- THE PROBLEM: From the entries that follow, copy exactly the lines beginning at the line holding "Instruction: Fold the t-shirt" and continuing through the line holding "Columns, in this".

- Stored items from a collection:
────────────────────────────────────────
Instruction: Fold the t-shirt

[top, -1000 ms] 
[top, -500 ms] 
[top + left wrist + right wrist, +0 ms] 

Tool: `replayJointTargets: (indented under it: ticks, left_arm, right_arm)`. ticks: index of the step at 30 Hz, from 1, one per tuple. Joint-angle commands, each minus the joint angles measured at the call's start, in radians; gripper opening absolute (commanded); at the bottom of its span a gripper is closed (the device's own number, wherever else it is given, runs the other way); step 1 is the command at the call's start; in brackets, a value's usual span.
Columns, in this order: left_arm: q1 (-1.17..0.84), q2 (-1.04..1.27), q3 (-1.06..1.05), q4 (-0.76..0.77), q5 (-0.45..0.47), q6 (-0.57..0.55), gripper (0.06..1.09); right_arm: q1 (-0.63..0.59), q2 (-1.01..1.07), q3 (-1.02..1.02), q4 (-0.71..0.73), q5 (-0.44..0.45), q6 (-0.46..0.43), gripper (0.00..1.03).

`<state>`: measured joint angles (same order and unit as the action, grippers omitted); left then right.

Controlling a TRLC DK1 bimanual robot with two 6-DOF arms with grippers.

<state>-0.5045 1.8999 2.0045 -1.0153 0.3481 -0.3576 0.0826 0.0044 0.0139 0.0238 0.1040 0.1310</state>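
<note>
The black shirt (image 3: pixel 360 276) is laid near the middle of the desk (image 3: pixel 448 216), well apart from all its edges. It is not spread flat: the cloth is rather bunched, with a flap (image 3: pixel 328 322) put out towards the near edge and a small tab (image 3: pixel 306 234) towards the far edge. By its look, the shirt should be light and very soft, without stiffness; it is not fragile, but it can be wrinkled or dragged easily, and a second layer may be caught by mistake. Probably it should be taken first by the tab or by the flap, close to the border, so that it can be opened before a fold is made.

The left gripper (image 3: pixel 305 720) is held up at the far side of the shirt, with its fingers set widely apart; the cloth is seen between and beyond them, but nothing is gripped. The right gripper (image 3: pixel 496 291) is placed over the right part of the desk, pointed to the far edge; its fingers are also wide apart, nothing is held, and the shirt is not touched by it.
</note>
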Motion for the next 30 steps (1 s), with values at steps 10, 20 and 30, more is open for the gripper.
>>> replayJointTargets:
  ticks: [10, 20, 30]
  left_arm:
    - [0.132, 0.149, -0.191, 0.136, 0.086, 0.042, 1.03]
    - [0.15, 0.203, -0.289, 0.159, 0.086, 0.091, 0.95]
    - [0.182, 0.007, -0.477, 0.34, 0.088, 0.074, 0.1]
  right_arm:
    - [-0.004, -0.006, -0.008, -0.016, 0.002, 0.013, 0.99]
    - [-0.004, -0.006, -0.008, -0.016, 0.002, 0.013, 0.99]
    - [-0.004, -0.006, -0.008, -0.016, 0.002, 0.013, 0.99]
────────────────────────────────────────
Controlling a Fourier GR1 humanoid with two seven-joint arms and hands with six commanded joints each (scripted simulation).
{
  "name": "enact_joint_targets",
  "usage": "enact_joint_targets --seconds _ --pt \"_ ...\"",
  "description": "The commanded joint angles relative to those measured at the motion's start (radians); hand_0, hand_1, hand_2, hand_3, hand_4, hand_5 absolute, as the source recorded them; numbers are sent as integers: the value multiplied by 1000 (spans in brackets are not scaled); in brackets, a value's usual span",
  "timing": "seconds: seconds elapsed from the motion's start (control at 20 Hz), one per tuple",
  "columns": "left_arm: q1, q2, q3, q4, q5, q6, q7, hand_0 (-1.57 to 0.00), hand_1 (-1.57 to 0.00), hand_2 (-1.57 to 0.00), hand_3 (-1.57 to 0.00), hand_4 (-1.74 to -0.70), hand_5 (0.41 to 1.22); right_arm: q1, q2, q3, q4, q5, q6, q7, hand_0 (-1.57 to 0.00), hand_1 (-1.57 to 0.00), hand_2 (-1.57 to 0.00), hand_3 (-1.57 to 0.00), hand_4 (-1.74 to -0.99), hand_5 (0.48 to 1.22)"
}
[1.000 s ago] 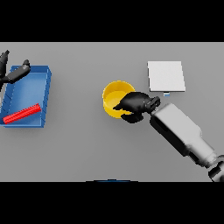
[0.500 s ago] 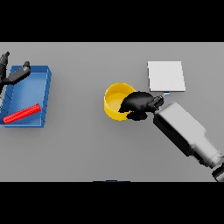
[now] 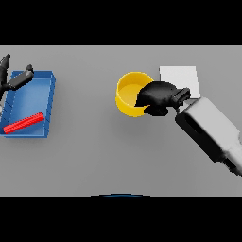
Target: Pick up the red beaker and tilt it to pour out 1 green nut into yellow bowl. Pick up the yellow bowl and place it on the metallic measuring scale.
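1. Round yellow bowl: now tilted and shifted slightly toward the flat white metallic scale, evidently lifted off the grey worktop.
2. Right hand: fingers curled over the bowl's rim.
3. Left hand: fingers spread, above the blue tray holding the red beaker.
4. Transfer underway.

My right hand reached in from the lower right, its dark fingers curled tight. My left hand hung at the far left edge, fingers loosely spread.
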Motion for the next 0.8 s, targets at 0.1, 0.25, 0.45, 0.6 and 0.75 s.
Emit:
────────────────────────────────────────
- WORKED SOLUTION:
Instruction: Fold the t-shirt

[top, -1000 ms] 
[top, -500 ms] 
[top + left wrist + right wrist, +0 ms] 

Tool: `replayJointTargets: (indented under it: ticks, left_arm, right_arm)`. ticks: index of the step at 30 Hz, from 1, one per tuple. Joint-angle commands, each minus the joint angles measured at the call's start, in radians; gripper opening absolute (commanded); at the bottom of its span a gripper is closed (the device's own number, wherever else it is given, runs the other way); step 1 is the command at the call's start; in brackets, a value's usual span.
Columns, in this order: left_arm: q1 (-1.17..0.84), q2 (-1.04..1.27), q3 (-1.06..1.05), q4 (-0.76..0.77), q5 (-0.45..0.47), q6 (-0.57..0.55), gripper (0.06..1.09); right_arm: q1 (-0.63..0.59), q2 (-1.01..1.07), q3 (-1.02..1.02), q4 (-0.71..0.73), q5 (-0.44..0.45), q6 (-0.46..0.43), gripper (0.00..1.03).

What the exercise required is now done.